The national forest terrain is particularly challenging, but that's also part of the Cherokee's attraction, according to Terry McDonald, its public affairs staff officer based in Cleveland and also a hunter. He's 61.

"It's such a unique place, so beautiful," McDonald said. "I don't want to sound too corny, but for many of us the hunting is secondary to just enjoying the place. To take a turkey in the Cherokee forest you've got to work pretty hard, and as I get older I think those mountain ridges get steeper."

Elevations in the Cherokee range from 1,200 to 5,000 feet.

McDonald began hunting as a youth in eastern North Carolina. He's worked for the National Forest Service for nearly 36 years, beginning with duty locations in Southern California, Northern California and South Carolina in a 12-year span.

"I came to the Cherokee in 1990, and when I got here everything was perfect," he said. "I really like East Tennessee."

He hunted Upland game birds and waterfowl in Northern California.

"The turkey population when I was there hadn't taken off, although the population there is pretty good now," McDonald said. "I did not turkey hunt till I came to South Carolina. Since then I've gone a lot of places hunting turkeys."

Although he tried it for five years before getting one of the big birds, he now has three-fourths of the "American grand slam" -- having killed a Rio Grande and a Merriam's as well as the Eastern species found in this part of the country.

"I got a turkey in Florida, but it wasn't an Osceola, so I lack that one, but I'm not trying real hard," McDonald said.

He said a turkey's size and "hearing one gobble in the woods" combine with the bird's wariness to make it his favorite game to chase.

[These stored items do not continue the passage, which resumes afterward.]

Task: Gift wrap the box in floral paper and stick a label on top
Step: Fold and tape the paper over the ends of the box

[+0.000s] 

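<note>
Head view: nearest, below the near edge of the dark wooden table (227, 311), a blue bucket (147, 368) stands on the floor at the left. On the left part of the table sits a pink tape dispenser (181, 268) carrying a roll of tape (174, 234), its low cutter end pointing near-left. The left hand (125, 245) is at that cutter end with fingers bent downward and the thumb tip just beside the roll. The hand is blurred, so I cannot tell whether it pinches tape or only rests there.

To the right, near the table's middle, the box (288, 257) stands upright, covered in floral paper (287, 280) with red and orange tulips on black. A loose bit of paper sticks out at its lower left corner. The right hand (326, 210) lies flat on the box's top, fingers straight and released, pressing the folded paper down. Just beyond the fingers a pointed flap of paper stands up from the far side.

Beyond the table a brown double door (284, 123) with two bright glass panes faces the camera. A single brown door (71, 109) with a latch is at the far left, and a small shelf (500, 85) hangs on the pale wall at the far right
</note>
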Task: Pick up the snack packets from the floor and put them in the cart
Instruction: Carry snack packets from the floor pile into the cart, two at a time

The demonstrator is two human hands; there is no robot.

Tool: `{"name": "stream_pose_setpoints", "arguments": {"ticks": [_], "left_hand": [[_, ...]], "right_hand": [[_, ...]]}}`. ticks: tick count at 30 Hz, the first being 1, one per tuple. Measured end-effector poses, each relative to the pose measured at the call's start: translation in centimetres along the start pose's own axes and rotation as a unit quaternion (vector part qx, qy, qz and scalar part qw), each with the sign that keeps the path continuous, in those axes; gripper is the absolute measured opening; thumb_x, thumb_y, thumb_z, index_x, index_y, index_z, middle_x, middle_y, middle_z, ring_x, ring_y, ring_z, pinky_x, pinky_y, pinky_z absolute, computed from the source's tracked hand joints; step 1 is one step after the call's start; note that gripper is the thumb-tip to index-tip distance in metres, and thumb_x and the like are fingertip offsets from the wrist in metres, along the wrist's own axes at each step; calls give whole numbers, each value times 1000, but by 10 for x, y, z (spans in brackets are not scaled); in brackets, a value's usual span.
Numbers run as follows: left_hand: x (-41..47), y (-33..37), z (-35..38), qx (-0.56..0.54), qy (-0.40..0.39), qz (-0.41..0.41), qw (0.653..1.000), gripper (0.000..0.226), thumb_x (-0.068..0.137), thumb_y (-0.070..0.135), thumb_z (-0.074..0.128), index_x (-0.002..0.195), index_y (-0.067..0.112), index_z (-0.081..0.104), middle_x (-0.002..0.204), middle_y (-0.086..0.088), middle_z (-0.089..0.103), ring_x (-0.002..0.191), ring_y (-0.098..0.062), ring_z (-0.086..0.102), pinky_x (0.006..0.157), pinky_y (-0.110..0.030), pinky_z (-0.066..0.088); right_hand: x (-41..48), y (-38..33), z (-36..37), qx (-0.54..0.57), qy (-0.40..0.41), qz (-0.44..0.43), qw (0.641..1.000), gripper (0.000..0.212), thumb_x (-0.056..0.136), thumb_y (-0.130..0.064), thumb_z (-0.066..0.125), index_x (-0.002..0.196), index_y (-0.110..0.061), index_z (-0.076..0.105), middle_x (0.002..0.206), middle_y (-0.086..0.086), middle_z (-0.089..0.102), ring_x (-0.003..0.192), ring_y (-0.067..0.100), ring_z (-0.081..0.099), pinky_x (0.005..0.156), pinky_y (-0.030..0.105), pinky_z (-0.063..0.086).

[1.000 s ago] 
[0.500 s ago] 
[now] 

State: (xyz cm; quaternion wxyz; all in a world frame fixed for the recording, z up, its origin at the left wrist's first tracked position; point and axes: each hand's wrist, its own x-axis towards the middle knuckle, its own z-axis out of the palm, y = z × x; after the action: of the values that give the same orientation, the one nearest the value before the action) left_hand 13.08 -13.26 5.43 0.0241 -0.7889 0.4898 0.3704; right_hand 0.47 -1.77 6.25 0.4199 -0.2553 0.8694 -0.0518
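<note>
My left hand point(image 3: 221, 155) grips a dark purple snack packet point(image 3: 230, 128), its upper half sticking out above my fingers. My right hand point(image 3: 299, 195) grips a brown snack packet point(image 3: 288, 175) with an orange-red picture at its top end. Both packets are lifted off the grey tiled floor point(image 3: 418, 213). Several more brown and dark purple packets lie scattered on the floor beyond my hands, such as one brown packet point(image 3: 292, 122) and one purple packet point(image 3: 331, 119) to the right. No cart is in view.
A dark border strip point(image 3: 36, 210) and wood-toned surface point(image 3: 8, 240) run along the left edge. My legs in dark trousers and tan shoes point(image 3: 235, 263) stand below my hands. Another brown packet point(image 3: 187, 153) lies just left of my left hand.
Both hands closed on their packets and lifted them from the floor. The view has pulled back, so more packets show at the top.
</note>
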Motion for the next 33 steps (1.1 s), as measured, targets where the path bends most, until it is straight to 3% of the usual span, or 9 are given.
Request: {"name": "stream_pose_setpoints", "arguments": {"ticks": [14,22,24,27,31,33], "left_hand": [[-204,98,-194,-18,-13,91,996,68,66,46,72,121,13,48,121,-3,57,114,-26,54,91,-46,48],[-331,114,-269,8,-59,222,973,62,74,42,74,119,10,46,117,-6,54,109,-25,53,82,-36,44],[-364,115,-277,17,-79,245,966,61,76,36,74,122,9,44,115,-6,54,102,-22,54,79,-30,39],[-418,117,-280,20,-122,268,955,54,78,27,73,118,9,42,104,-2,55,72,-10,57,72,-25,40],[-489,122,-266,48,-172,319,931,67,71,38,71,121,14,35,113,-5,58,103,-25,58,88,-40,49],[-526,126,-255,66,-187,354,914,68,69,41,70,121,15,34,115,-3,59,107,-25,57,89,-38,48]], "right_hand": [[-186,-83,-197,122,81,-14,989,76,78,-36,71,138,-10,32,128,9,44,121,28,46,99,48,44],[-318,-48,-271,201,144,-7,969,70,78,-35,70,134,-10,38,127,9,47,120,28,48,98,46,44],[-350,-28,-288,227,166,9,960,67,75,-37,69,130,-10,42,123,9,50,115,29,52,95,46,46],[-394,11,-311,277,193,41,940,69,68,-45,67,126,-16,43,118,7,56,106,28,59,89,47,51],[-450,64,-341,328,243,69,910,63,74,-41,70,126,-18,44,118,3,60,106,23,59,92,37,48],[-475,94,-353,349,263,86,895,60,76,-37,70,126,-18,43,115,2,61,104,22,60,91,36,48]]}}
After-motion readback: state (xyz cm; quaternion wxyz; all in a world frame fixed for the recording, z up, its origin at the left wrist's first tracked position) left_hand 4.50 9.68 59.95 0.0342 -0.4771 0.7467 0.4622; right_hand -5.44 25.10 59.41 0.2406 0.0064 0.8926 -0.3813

"You've got to strategize. Every hunt is different and every bird is different," he said. "You've got to study their habits and their habitats. Some of my most memorable hunts, I didn't take a turkey -- a turkey took me."

Noting the importance of using global positioning devices or, still in his case, topographical maps while roaming the wilderness in quest of a gobbler, McDonald joked that "I tell people I hunt for turkeys 20 percent of the time and hunt for the truck 80 percent."

Long before the management of area wilds built the numbers of deer and turkeys available now, Jim Arthur hunted squirrels, rabbits, opossums and raccoons on and around the farm where he grew up in northern Murray County, Ga.

"Later I got involved in deer hunting, and I kept running into turkeys at Ocoee," he said. "I decided I wanted to hunt turkeys. I still hunt deer some, but I love turkey hunting. That's the only kind that really gets me excited."

He has been very active in the National Wild Turkey Federation's Chattanooga chapter through the years and is in the Tennessee NWTF Hall of Fame.

Asked about his favorite turkey-hunting memories, he said, "There are so many it's hard to sort them out. But I guess one is when my son and I were together one time a long time ago and we caught two turkeys side by side. We got them both -- he got one and I got the other."

That son, Russ, 52, now is involved in law enforcement for the Forest Service but they still hunt together. The family tradition even has been extended to Jim's great-granddaughter, Maggie O'Rear.